Drawing on my personal experience in architectural and medical education, I will comment on hospitals and architectural activism, including the importance of listening to historically muted voices and the re-use of heritage institutions; I offer a glimpse of what it is like (and why it is important) to teach medical students about architecture; and finally, I show how and why I’m using the tools and methods of architectural history to write a medical/feminist biography.

Annmarie Adams

The work of Annmarie Adams bridges the worlds of architectural and medical history. Adams has served as both Director of the School of Architecture, where she has taught for more than 30 years, and Chair of the Department of Social Studies of Medicine at McGill University in Montréal. She currently holds the Stevenson Chair in the Philosophy and History of Science, including Medicine. Her award-winning books include Architecture in the Family Way: Doctors, Houses, and Women, 1870–1900; ‘Designing Women’: Gender and the Architectural Profession (co-authored with Peta Tancred), and Medicine by Design: The Architect and the Modern Hospital, 1893–1943. Her expertise on health and design is much cited by the media, including The Atlantic, Elle Décor, Financial Times Magazine, The Guardian, Nature, New York Times, and WIRED. Adams’ awards include the Jason Hannah Medal from the Royal Society of Canada, a Health Career Award from the Canadian Institutes of Health Research, and a YWCA Woman of Distinction prize. She is a Fellow of both the Royal Architectural Institute of Canada and the Canadian Academy of Health Sciences. She has served on the SAH Board of Directors and is currently vice president of the Canadian Society for the History of Medicine. This year Adams is on sabbatical to complete a spatial biography of cardiologist and museum curator Maude Abbott.

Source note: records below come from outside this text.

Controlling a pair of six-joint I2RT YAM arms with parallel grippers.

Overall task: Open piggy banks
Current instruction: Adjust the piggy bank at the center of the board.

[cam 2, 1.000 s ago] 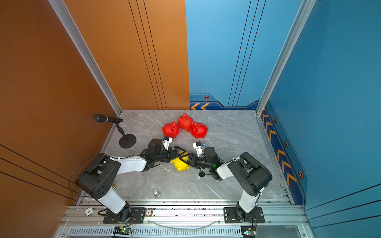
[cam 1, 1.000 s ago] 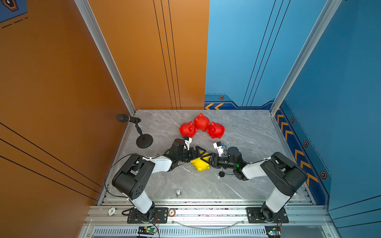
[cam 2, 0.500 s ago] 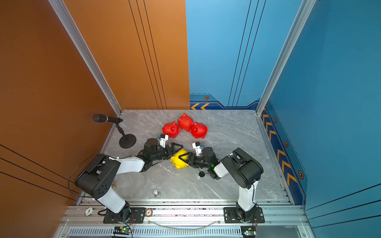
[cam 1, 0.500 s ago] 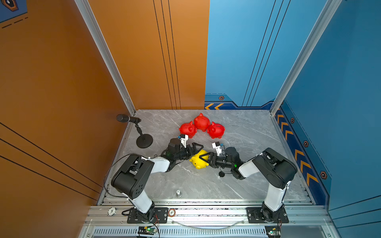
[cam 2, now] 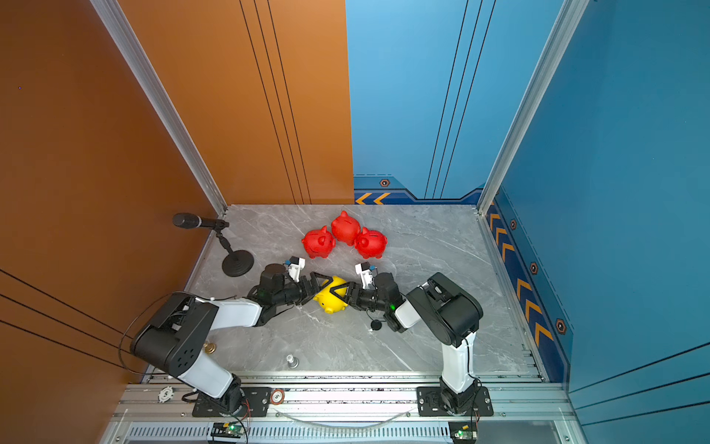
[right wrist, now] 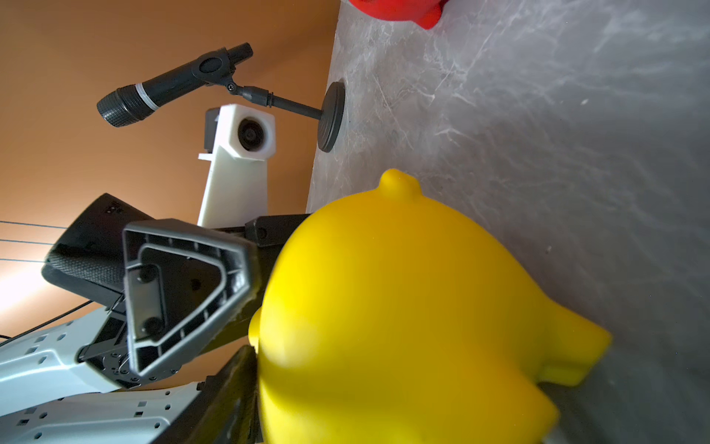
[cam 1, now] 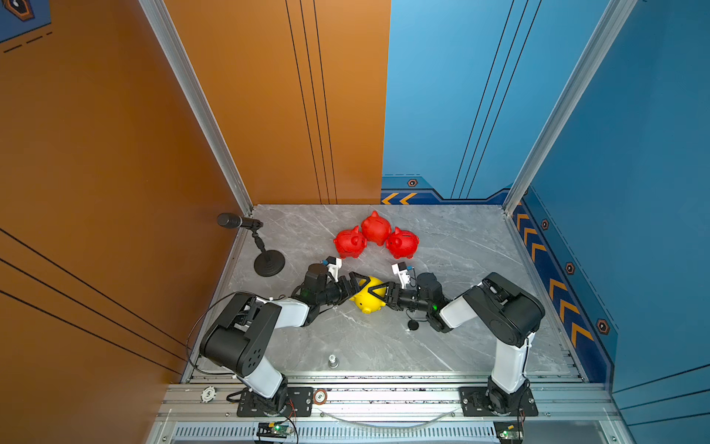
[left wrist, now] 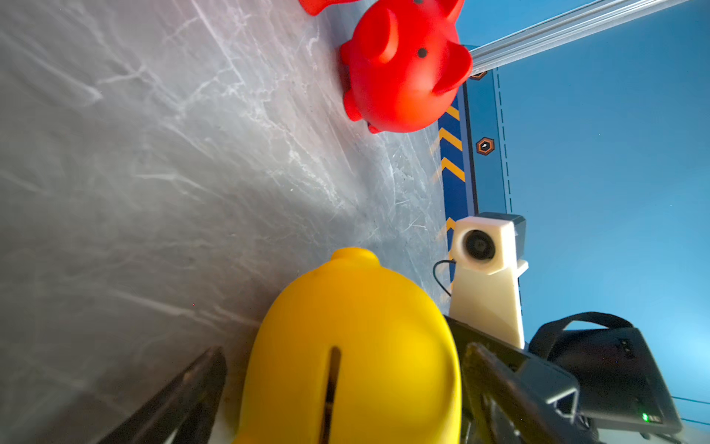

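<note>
Yellow piggy bank (cam 1: 368, 300) on its side at mid-bench (cam 1: 461, 253), left tool (cam 1: 359, 290) pinching its back, right tool (cam 1: 378, 298) straddling its belly, grip unclear, three red piggy banks (cam 1: 376, 230) clustered behind

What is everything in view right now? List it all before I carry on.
red piggy banks: 3, red, clustered at the table's back middle
yellow piggy bank: 1, yellow, tilted, between the two grippers
microphone: 1, black, on a stand, table's back left
disc: 1, black, on the table beside the right arm
knob: 1, silver, near the table's front edge
table: 1, grey marble, under everything
left gripper: 1, black, clamped on the yellow piggy bank
right gripper: 1, black, jaws around the same bank, grip unclear
</note>
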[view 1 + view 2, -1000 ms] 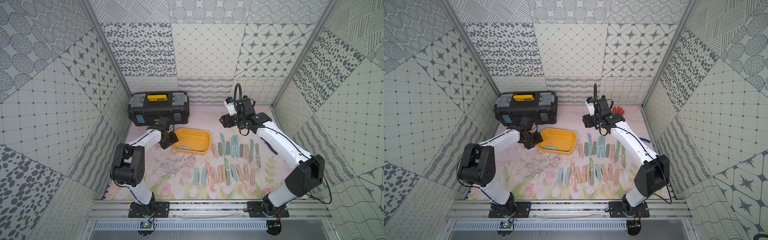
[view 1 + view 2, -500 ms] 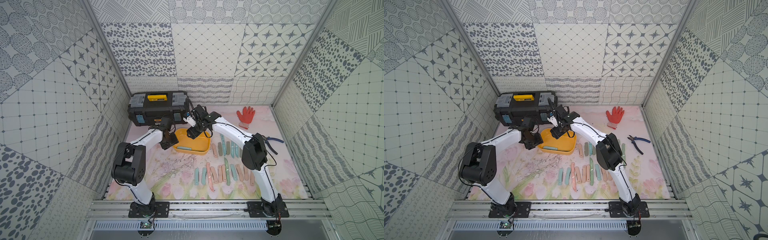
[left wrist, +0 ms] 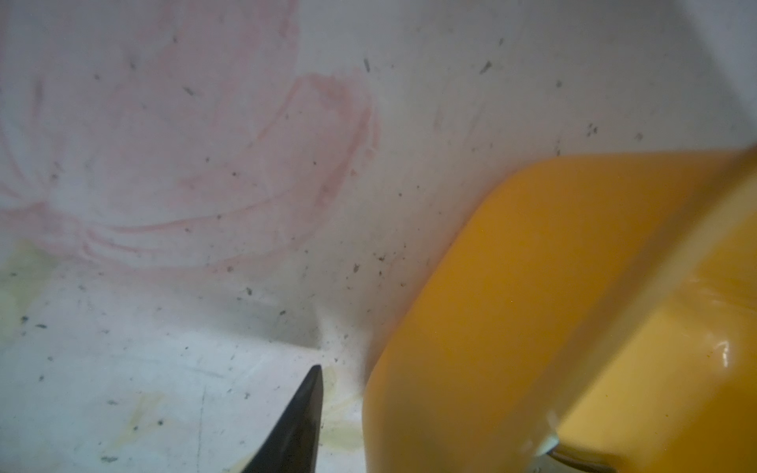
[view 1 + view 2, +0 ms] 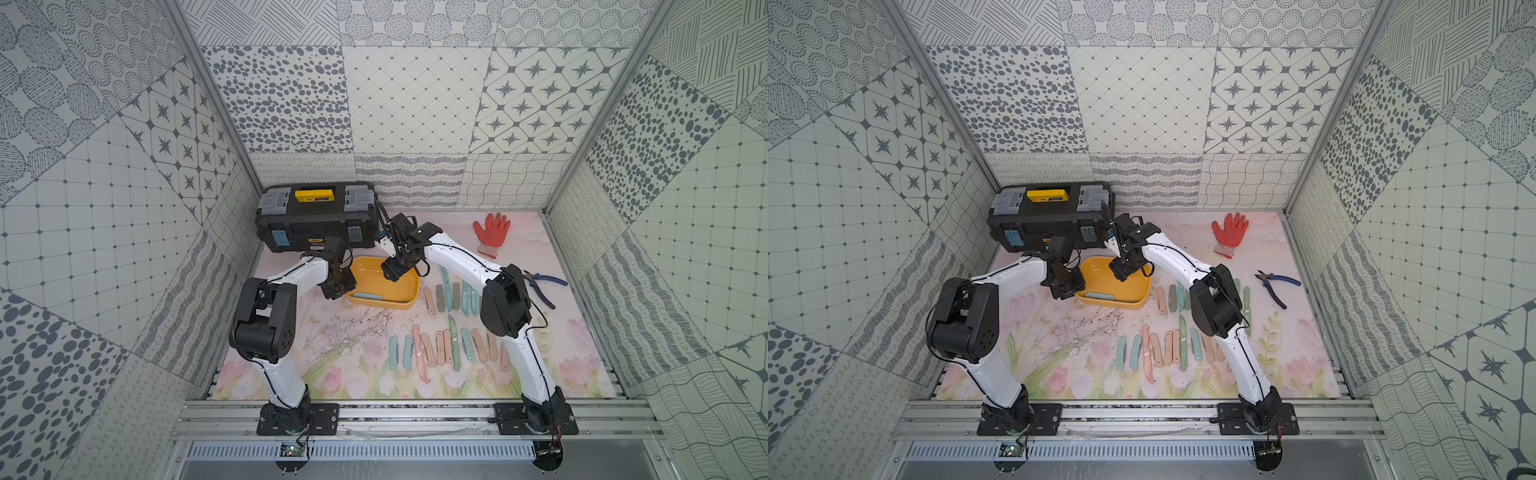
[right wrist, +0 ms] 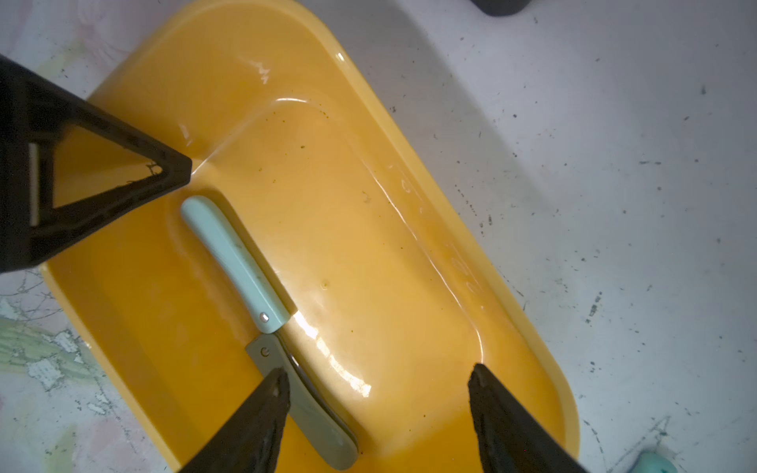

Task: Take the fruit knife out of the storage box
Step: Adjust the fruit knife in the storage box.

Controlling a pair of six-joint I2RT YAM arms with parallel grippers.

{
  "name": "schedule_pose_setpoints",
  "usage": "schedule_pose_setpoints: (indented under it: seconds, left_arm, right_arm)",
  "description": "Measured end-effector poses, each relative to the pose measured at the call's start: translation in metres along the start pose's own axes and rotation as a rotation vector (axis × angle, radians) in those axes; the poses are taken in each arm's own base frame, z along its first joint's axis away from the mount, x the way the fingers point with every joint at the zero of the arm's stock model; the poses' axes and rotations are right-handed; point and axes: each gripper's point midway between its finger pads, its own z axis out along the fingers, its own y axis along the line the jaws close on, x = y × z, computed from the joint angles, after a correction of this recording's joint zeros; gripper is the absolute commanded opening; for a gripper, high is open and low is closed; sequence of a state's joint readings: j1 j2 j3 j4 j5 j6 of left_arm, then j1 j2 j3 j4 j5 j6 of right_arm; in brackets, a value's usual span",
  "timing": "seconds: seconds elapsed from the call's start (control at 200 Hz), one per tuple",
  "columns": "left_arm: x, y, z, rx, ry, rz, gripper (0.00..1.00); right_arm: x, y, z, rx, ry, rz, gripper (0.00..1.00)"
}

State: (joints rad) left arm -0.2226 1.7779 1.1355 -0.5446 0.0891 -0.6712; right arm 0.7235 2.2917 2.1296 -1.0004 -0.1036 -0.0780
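Two arms meet at the yellow storage box point(image 4: 386, 304), which sits on the flowered mat point(image 4: 345, 374) toward the mat's 11 o'clock in both top views. A black toolbox point(image 4: 316, 216) with a yellow handle stands shut at the box's 11 o'clock, against the back wall. The left gripper point(image 4: 338, 289) is down at the box's 9 o'clock end and straddles its wall. One finger point(image 3: 301, 417) is outside, just beside the yellow wall with a sliver of mat between. Another finger point(image 5: 176, 170) is inside, over the box floor. Cannot tell whether it pinches the wall or only brackets it. The fruit knife point(image 5: 250, 278), mint at one end and grey-green at the other, lies flat on the box floor along the 6 o'clock wall. The right gripper point(image 5: 377, 376) hangs inside the box's outline, jaws spread wide and holding nothing. One fingertip point(image 5: 278, 389) is over the knife's grey-green end; contact unclear. Many loose knives point(image 4: 442, 349), pink, mint and grey, lie in two rows on the mat from the box's 3 to 5 o'clock. A red glove point(image 4: 492, 230) lies palm-flat at the mat's 1 o'clock. Blue-handled pliers point(image 4: 540, 284) lie at its 3 o'clock.
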Motion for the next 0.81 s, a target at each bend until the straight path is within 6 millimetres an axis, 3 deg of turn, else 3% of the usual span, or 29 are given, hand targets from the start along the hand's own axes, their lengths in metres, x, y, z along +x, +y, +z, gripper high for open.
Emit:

Photo credits: Royal Victoria Hospital, Montreal, circa 2012, photo by Don Toromanoff. Annmarie Adams at McMaster University Medical Centre, September 2022, photo by Georgia Kirkos.

About the organizer

The Society of Architectural Historians (SAH) promotes the study, interpretation, and conservation of architecture, design, landscapes, and urbanism worldwide for the benefit of all. SAH serves a network of local, national, and international institutions and individuals who, by vocation or avocation, focus on the built environment and its role in shaping contemporary life.